Task goal
Nothing should appear in the answer except the line containing "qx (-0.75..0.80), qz" and the lines following it through the end of the listing, each given exactly.

»»

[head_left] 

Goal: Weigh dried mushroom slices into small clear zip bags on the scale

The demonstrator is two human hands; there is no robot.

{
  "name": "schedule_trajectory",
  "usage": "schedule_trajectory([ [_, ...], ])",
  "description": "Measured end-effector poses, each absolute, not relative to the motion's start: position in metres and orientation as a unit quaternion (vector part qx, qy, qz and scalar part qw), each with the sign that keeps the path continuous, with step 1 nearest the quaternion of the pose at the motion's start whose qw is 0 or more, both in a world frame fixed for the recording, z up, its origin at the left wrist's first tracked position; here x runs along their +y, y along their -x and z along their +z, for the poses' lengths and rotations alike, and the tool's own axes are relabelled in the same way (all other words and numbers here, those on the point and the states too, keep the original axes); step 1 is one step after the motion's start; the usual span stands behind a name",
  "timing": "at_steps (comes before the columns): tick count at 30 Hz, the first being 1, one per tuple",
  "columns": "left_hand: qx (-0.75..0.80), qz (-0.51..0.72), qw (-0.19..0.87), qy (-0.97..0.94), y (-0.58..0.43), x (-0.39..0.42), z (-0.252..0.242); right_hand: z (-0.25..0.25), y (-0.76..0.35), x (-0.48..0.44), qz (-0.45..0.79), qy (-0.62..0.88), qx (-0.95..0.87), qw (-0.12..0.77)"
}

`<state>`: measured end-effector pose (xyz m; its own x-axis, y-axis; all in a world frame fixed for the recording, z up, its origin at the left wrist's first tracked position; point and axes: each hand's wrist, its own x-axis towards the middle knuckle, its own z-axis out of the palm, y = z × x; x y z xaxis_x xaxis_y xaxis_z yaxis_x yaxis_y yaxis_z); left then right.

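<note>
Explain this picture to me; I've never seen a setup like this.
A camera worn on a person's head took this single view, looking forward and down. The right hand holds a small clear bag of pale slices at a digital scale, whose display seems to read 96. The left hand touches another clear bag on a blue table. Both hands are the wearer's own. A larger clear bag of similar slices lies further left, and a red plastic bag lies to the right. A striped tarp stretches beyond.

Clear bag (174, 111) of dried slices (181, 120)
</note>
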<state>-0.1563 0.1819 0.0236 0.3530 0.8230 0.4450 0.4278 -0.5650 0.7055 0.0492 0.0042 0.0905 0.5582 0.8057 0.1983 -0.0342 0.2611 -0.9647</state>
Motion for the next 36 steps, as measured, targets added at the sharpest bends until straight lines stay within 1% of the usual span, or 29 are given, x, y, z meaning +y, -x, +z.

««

Answer to this task
  "columns": "left_hand: qx (-0.75..0.80), qz (-0.51..0.72), qw (-0.19..0.87), qy (-0.97..0.94), y (-0.58..0.43), x (-0.39..0.42), z (-0.252..0.242); right_hand: z (-0.25..0.25), y (-0.76..0.35), x (-0.48..0.44), qz (-0.45..0.79), qy (-0.62..0.88), qx (-0.95..0.87), qw (-0.12..0.77)"
}

`<state>`: measured end-effector pose (xyz m; its own x-axis, y-axis; all in a world frame fixed for the recording, z up, its origin at the left wrist's first tracked position; point and axes: each hand's wrist, its own x-axis towards the middle knuckle, its own z-axis out of the palm, y = z × x; x y z xaxis_x xaxis_y xaxis_z yaxis_x yaxis_y yaxis_z); left then right.

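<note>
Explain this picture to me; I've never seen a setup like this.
A camera worn on a person's head took this single view, looking forward and down. The right hand holds a small clear bag of pale slices at a digital scale, whose display seems to read 96. The left hand touches another clear bag on a blue table. Both hands are the wearer's own. A larger clear bag of similar slices lies further left, and a red plastic bag lies to the right. A striped tarp stretches beyond.

Clear bag (174, 111) of dried slices (181, 120)
</note>
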<state>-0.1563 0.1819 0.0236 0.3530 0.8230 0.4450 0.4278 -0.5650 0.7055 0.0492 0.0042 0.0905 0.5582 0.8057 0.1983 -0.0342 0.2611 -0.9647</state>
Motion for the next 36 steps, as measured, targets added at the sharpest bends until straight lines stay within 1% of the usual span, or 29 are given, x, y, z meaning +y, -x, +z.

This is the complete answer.